## [WHAT IS BEING ASKED]
Repeat exactly what runs from the line with "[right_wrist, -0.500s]" through the last line of the material, and keep the pictures out of it.

--- START ---

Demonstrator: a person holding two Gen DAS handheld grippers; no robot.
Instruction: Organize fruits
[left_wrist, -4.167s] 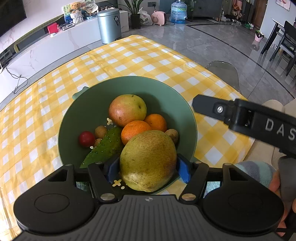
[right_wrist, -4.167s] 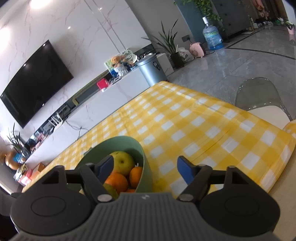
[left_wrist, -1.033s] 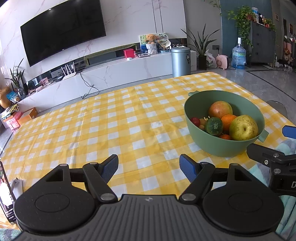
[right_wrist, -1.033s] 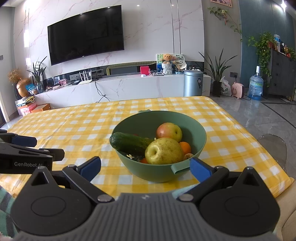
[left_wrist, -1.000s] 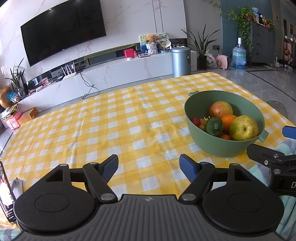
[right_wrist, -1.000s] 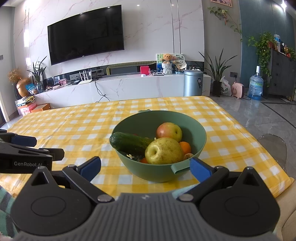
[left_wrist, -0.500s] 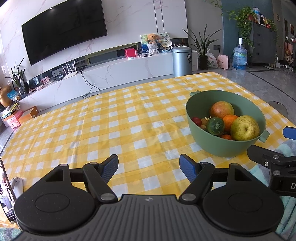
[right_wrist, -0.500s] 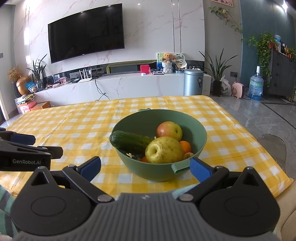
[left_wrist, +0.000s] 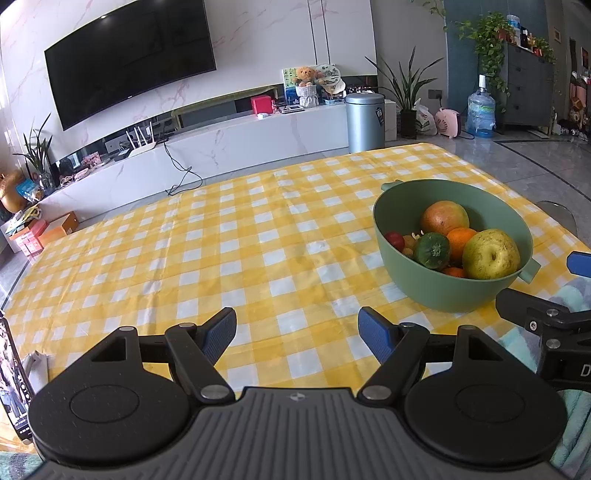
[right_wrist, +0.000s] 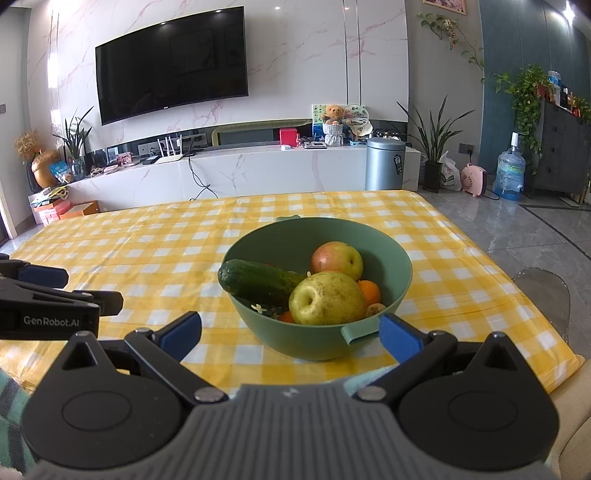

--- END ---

## [WORKED SOLUTION]
[right_wrist, -0.500s] 
[left_wrist, +0.000s] 
[right_wrist, +0.000s] 

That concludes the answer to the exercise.